I listened as a survivor's dad gave his account of rushing to the school to find out if his child was dead or alive. Then, after being directed to a local fire station, he frantically bounced his eyes from wall to wall until they finally found his son. Elation. His smiling, living son. The dad said it was "the best holiday gift he had ever received."
I heard other parents recount the first-hand stories their children had told them... how they heard what sounded like "pans falling" all over the school, how their teachers locked them in classrooms and closets, and how caring adults instructed them to close their eyes as they were led out of the school building (so they wouldn't see the dead bodies of their classmates).

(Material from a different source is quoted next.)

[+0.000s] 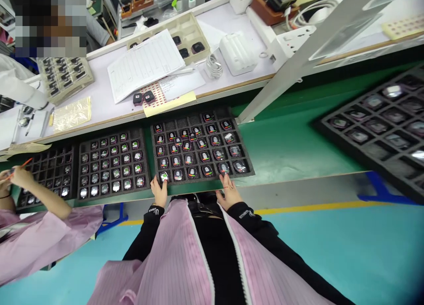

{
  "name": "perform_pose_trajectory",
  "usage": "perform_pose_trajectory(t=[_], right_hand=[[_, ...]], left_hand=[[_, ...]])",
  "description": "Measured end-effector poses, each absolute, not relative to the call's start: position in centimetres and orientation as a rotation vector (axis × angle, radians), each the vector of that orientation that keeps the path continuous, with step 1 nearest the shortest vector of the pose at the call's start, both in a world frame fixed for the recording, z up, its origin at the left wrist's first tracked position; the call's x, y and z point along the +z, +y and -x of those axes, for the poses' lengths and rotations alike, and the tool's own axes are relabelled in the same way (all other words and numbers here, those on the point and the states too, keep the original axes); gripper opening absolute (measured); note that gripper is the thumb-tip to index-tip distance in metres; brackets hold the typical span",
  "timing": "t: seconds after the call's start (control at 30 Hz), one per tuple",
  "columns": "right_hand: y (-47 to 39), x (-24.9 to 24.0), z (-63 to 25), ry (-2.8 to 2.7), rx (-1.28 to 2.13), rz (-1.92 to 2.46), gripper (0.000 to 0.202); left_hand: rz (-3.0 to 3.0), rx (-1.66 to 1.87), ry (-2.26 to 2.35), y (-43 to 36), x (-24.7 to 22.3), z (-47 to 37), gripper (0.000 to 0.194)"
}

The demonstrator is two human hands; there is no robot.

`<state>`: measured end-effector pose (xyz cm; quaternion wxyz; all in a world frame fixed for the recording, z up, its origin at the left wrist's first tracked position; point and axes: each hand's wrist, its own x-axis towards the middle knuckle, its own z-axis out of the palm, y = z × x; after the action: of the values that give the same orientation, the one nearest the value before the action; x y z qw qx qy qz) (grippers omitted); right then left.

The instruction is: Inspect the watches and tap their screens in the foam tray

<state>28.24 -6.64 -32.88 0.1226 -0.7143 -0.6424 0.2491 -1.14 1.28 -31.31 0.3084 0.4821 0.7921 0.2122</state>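
A black foam tray (pixel 202 180) of watch-like devices with lit screens lies on the green bench in front of me. My left hand (pixel 159 191) is at its near left corner, fingers on the edge beside a device with a green and white screen (pixel 164 176). Near the right part of the front edge, my right hand (pixel 229 192) touches the tray, its fingertips by another device (pixel 224 167). Both hands seem to grip the tray's front edge. Some devices sit on top of the dividers between compartments.
Two more foam trays lie to the left, where a co-worker's hand (pixel 21 177) holds an orange stick. A tilted tray (pixel 374 150) of devices is at the right. Behind, a shelf (pixel 232 82) carries papers (pixel 142 64), a white charger block (pixel 237 53) and cables. A metal post (pixel 281 84) rises behind the bench.
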Motion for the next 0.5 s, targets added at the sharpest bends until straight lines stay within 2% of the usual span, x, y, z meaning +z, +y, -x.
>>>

|AP Photo/Newton Bee/Shannon Hicks|
Today, both my girls came down with the stomach virus. I woke up to vomit, smelled it as I put them to bed, and washed umpteen loads of laundry in between. I also got lots of sick baby lovins'. It was a messy, beautiful day. And in spite of the circumstances, I was so very thankful for it all. I know 20 sets of parents who would give anything to rock their sick children and put them to bed tonight... they'll never get to again.

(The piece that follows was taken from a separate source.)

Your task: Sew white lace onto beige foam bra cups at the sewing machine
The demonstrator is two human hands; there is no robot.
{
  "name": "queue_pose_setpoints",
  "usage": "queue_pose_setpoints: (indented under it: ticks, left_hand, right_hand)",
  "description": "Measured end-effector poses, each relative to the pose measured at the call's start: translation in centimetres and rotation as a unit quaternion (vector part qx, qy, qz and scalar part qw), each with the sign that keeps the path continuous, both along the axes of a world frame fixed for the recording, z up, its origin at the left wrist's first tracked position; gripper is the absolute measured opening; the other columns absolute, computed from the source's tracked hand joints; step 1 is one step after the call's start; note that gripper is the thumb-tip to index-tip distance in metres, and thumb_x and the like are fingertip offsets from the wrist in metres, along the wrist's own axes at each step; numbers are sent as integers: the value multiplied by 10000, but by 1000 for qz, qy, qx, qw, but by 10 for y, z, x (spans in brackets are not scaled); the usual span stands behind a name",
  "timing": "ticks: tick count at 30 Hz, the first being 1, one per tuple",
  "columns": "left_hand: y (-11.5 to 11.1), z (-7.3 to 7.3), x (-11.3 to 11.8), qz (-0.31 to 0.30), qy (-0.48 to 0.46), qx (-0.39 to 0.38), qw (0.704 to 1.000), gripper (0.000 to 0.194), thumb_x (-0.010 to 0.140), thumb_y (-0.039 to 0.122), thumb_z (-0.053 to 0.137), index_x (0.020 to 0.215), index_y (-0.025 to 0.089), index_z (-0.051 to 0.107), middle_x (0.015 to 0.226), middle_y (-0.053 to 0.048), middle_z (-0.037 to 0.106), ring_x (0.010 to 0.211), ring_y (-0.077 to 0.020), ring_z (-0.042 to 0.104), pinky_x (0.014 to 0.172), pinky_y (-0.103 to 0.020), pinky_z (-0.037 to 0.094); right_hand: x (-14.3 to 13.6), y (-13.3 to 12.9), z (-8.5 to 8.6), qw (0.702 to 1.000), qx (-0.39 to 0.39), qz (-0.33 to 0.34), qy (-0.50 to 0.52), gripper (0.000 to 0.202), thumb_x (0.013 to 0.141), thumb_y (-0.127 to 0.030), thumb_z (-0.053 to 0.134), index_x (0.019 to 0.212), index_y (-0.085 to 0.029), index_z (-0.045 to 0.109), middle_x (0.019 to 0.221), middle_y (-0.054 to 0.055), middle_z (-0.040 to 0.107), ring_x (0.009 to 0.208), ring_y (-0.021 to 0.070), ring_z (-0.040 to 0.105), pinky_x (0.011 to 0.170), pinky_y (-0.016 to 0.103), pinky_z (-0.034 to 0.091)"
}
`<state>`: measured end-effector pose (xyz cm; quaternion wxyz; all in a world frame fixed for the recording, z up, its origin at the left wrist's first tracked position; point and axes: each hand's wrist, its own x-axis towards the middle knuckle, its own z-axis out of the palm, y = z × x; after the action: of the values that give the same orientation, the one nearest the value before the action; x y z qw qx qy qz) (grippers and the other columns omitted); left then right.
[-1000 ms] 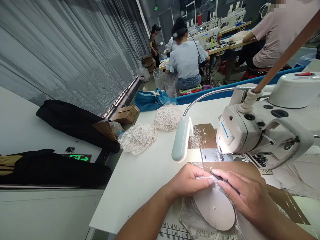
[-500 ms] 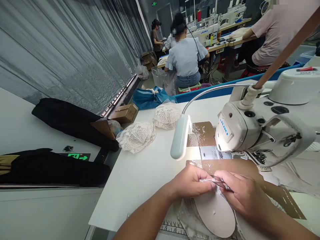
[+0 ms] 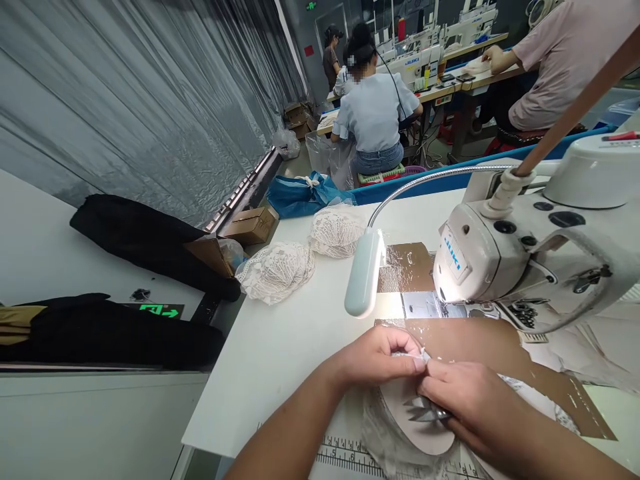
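Note:
My left hand is closed in a pinch on the white lace edge of a pale oval fabric piece. My right hand meets it there, its fingertips at the same edge. Held in my right hand is a pair of thread snips, blades apart and pointing left over the pale piece. Sheer lace fabric hangs under and beside that piece. Just beyond my hands is the sewing machine, its needle area lit by a lamp.
Two piles of white lace pieces, a nearer pile and a farther pile, lie on the white table. Brown tape covers part of the machine bed. A printed ruler runs along the front. Co-workers sit at machines beyond.
The snips have swung down from the lace edge between my hands to below my right fingers. My right fingertips have come up to the edge beside my left. The view has shifted slightly.

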<state>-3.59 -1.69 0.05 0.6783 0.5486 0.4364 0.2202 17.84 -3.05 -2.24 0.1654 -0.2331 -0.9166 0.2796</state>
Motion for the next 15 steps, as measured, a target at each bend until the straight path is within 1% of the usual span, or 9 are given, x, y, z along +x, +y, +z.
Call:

Every day as a parent you experience amazing love. Love that, before kids, you didn't know could exist. But then there's those moments... certain moments that stop you dead in your tracks. When you're walking through the living room and you see your first-born, who's fallen asleep watching Rudolph, snuggled up in the recliner. And something about her yanks your heart plum out of your chest. She's worn out from being sick, yet she is so peaceful. So beautiful. So perfect. And you are absolutely overwhelmed by your love for her.

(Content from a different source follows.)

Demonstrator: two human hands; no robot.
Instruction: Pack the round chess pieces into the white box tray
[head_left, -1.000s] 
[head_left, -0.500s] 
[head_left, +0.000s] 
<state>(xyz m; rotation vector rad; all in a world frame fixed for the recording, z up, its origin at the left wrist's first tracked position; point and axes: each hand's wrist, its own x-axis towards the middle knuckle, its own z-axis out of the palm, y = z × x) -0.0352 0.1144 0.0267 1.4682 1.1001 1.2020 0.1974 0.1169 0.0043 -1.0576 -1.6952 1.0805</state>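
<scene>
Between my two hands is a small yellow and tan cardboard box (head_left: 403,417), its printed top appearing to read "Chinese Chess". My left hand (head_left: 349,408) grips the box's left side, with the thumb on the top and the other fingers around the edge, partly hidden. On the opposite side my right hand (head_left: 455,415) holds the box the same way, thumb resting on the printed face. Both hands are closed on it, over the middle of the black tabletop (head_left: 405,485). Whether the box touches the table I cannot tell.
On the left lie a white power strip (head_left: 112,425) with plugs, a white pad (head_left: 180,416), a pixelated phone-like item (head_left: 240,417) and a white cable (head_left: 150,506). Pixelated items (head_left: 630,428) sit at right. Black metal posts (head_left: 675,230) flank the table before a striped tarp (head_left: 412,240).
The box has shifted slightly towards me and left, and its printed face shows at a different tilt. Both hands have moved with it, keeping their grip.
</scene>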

Moments like that are magnified now. The Newtown tragedy demands it. It demands we don't overlook the little things, the tiny moments, the kids asleep in the recliner. Instead we stop, we gaze longer, we breathe them in, and we thank God over and over we've been given a little more time to be their mommy...
My girls don't know there's been a tragedy in Newtown. They have no idea the world has changed. But I hope they notice a little change in their world -- a mommy who is more attentive, more patient and more devoted to quality time. I want them to know they are my world, and though I've never stared in the face of loss directly, they're still the best holiday gift I've ever received.